Sadece ağaçlar yanmadı…

Hayvanlar yandı… Kaplumbağalar, karacalar, yaban domuzları, tavşanlar ve birçok kuş türü yanarak can verdi.

İki küçük karacanın çevrelerini saran dev alevler arasında kaldığı, korku ile bir sağa bir sola bakıp kaçabilecekleri bir yol aradıkları videoyu izlerken yüzbinlerce insan hıçkıra hıçkıra ağladı.

Tarlalar yandı. Bağlar, bahçeler küle döndü.

Çaresizce izledik… Artık sönsün, daha fazla ağaç, daha fazla can, bir bahçe daha yanmasın diye dualar ettik.

Doğaya, yaşama, İzmir’e bu kötülüğü yapanlar en ağır şekilde cezalandırılmalı. Bunun elbet takipçisi olacağız.

Ama şimdi yaralarımızı sarma vakti.

Hep birlikte, bu kentte yaşayan herkes ele ele verip yanan ormanlarımızı yeniden yeşertmek için seferber olacağız.

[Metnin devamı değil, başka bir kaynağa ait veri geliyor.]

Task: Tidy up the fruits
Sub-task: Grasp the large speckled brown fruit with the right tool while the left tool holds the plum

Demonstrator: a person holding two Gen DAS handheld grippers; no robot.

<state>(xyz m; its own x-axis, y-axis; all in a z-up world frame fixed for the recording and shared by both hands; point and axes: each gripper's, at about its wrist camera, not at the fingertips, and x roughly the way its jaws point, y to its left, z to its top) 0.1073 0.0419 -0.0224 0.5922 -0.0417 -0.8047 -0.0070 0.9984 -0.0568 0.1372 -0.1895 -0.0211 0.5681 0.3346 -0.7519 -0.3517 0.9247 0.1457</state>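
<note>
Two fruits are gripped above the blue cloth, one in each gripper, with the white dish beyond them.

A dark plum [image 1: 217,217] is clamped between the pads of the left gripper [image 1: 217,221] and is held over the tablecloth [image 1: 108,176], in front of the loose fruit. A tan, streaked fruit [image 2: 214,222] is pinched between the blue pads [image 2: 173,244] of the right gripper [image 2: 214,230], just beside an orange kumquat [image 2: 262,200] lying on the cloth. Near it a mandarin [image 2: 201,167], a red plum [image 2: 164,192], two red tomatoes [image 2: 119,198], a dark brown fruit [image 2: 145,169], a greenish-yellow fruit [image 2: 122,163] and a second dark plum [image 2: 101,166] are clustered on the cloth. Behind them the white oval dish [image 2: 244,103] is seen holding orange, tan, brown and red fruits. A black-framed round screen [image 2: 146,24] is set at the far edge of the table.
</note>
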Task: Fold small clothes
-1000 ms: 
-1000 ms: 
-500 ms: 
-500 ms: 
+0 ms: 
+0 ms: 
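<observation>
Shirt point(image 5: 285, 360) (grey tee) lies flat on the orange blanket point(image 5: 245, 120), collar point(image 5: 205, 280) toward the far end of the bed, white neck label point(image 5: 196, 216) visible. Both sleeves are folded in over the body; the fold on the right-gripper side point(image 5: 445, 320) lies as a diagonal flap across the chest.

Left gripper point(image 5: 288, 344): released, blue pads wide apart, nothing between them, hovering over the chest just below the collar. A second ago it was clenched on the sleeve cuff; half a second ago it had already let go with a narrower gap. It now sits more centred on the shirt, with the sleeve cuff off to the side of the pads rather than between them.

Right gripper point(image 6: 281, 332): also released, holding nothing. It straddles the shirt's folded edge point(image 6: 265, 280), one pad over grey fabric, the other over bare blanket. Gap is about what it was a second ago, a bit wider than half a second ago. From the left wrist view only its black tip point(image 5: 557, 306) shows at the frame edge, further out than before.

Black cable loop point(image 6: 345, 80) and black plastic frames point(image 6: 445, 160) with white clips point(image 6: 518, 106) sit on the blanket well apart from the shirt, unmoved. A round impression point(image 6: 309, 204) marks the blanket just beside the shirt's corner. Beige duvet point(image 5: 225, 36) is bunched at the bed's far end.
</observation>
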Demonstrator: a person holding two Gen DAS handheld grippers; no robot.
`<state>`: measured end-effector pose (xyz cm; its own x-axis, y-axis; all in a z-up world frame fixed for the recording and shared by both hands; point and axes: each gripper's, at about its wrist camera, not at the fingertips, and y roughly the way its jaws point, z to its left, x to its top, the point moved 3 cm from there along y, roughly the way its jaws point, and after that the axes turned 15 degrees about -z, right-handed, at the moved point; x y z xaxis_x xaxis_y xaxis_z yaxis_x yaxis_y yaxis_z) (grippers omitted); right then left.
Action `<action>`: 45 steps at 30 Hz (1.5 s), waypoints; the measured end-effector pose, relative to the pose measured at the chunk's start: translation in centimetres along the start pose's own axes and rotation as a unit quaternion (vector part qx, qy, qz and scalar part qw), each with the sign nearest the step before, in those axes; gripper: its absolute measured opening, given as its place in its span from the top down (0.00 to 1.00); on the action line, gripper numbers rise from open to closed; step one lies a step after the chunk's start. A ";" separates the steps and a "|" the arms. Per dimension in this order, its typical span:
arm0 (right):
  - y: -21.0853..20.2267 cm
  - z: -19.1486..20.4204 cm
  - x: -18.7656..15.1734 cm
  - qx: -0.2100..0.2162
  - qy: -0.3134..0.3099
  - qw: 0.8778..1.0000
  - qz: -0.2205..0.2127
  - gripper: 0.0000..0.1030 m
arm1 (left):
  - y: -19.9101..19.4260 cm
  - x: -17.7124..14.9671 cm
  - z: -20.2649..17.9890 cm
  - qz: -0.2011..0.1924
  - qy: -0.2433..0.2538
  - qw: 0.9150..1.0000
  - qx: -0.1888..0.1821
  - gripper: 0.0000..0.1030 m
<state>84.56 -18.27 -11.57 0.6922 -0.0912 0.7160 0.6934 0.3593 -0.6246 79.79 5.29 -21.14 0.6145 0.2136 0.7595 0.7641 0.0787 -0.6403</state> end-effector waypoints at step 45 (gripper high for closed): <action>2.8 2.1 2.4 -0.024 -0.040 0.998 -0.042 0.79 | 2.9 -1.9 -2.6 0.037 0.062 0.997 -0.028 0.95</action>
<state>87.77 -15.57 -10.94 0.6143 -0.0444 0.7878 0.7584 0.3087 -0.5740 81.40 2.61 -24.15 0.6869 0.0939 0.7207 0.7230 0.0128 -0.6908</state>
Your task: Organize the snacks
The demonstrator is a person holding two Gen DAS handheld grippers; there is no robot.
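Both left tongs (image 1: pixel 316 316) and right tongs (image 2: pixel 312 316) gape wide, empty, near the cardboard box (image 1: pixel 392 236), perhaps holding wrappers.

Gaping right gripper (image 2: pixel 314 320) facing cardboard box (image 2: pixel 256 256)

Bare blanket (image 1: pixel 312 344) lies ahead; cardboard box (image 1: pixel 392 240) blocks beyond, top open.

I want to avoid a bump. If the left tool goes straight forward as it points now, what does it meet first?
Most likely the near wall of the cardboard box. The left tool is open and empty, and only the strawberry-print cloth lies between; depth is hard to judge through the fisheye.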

Binlerce insan fidan bağışlamaya başladı bile.

Büyükşehir Belediyesi 30 Ağustos Zafer Bayramı’nda yanan bölgede incelemeler yaparak neler yapılması gerektiğini halkın katılımı ile belirleyecek.

9 Eylül İzmir’in Kurtuluş gününde aynı zamanda ormanlarımızın kurtuluşu için de adım atacağız.

Doğanın yeniden kendisini onarması, zaman istiyor. Dikilen fidanların ormana dönüşmesi için en az 20 yıl gerekiyor. Bunun için de tüm ormanlarımızı sıkı koruma altına almalıyız.

Bir daha canımız yanmasın diye; merkezi ve yerel yönetimler koruma amaçlı tedbirlerini bugünden tezi yok artırmalı.

***

İzmir’in ormanlarının yanışını gözümüz yaşlı izlerken, bir yandan da kadın cinayetleri yüreğimizi yakmaya devam etti.

Ağaca kıyan, ormana kıyan, hayvana kıyan, çocuğa kıyan, kadına kıyan, erkeğe kıyan şiddet ortamına dur demenin vakti geldi de geçiyor…

Çocukların “anne ölme” feryadını, annelerin “ölmek istemiyorum” diyen çığlığını durdurabilmek için şiddeti kanıksayan, normalleştiren, suçu mağdurda arayan karanlık ve yoz zihniyetle mücadeleyi artık her güne, her ana yayarak topyekûn karşısına dikilmeliyiz.